Geplante Böschungssanierung ermöglicht uneingeschränkte Nachnutzung

Wulfersdorf. Steile Einzelböschungen und der steigende Grundwasserspiegel kennzeichnen das bis zu 62 Meter hohe südwestliche Böschungssystem der Hochkippe Wulfersdorf nahe der Grenze zu Niedersachsen. Im Sinne einer dauerhaften Standsicherheit und einer uneingeschränkten öffentlichen Nachnutzung wird deshalb das Böschungssystem saniert. Für die Umsetzung der erdbautechnischen Sanierung muss zunächst der vollständig bewachsene Sanierungsbereich mit einer Gesamtfläche von circa 36 Hektar von Bewuchs befreit werden. Davon sind 20 Hektar Waldflächen, die gerodet werden müssen. Der durch die Rodung verlorengegangene Wald wird auf den dann sanierten Flächen soweit wie möglich wieder aufgeforstet.

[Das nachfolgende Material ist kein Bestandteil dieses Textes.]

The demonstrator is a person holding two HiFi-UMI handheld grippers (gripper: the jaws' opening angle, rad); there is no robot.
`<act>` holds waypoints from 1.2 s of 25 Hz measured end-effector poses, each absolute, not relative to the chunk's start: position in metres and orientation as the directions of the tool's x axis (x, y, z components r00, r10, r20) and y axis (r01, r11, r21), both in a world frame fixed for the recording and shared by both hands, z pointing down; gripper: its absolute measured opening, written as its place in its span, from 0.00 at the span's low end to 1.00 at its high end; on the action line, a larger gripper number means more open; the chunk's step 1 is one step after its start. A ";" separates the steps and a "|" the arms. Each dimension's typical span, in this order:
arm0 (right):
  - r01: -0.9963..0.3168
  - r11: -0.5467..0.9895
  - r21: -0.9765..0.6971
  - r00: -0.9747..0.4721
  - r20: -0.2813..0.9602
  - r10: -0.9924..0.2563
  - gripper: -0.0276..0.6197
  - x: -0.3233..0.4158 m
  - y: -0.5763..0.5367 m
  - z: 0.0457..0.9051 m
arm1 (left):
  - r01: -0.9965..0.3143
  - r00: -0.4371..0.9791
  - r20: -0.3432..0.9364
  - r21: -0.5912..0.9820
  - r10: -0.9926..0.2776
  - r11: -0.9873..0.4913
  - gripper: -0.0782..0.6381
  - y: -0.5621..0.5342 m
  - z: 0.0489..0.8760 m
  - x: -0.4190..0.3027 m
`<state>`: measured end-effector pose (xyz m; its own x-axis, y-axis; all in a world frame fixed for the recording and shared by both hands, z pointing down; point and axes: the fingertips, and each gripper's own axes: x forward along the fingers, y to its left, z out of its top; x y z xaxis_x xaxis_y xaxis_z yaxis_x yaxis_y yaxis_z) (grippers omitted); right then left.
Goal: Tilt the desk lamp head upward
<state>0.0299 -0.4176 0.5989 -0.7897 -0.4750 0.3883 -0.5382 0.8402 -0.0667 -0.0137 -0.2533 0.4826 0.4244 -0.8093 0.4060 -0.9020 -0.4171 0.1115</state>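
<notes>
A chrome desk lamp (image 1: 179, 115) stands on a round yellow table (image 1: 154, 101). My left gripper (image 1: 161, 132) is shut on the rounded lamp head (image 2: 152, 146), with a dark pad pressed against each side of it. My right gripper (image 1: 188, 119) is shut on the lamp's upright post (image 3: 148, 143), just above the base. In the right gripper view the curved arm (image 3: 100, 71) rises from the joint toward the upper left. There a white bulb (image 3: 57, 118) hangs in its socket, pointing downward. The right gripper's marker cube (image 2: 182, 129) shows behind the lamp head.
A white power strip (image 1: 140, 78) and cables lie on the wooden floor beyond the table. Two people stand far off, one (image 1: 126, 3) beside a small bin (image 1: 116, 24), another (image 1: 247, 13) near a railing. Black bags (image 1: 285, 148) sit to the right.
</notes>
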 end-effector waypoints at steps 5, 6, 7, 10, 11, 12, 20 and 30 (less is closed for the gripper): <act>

Des Weiteren werden bereits artenschutzfachliche Vermeidungs-, Ersatz- und Kompensationsmaßnahmen durchgeführt, welche durch eine ökologische Baubegleitung überwacht und kontrolliert werden. Auftragnehmer im Bereich der artenschutzrechtlichen Ausgleichmaßnahmen ist die Fachfirma Land.Bau.Werk Bauservice & Grünpflege aus Perleberg. Über drei Jahre werden insgesamt circa 14 Kilometer Amphibienschutzzäune aufgestellt und Ersatzhabitate für Zauneidechsen und  Amphibien auf einer Fläche von ca. 4,5 Hektar hergestellt. Für die Umsiedelung von Amphibien und Zauneidechsen müssen insgesamt 864 Auffangeimer und circa 7,5 Hektar Fangfläche kontrolliert werden.

Für Brutvögel werden künstliche Nisthilfen sowie eine 1,5 Kilometer lange Heckenstruktur angelegt. Diese Artenschutzmaßnahmen werden im Zeitraum vom 14. Januar 2019 bis 30. November 2022 durchgeführt. Die Gesamtkosten betragen etwa 750.000 Euro. Die Sanierung und der naturschutzfachliche Eingriff wurden mit der Zulassung der 67. Ergänzung des Abschlussbetriebsplanes Wulfersdorf vom 29. Mai 2018 genehmigt. Die Anträge auf Waldumwandlung wurden bei den zuständigen Landesbehörden in Sachsen-Anhalt und Niedersachsen eingereicht.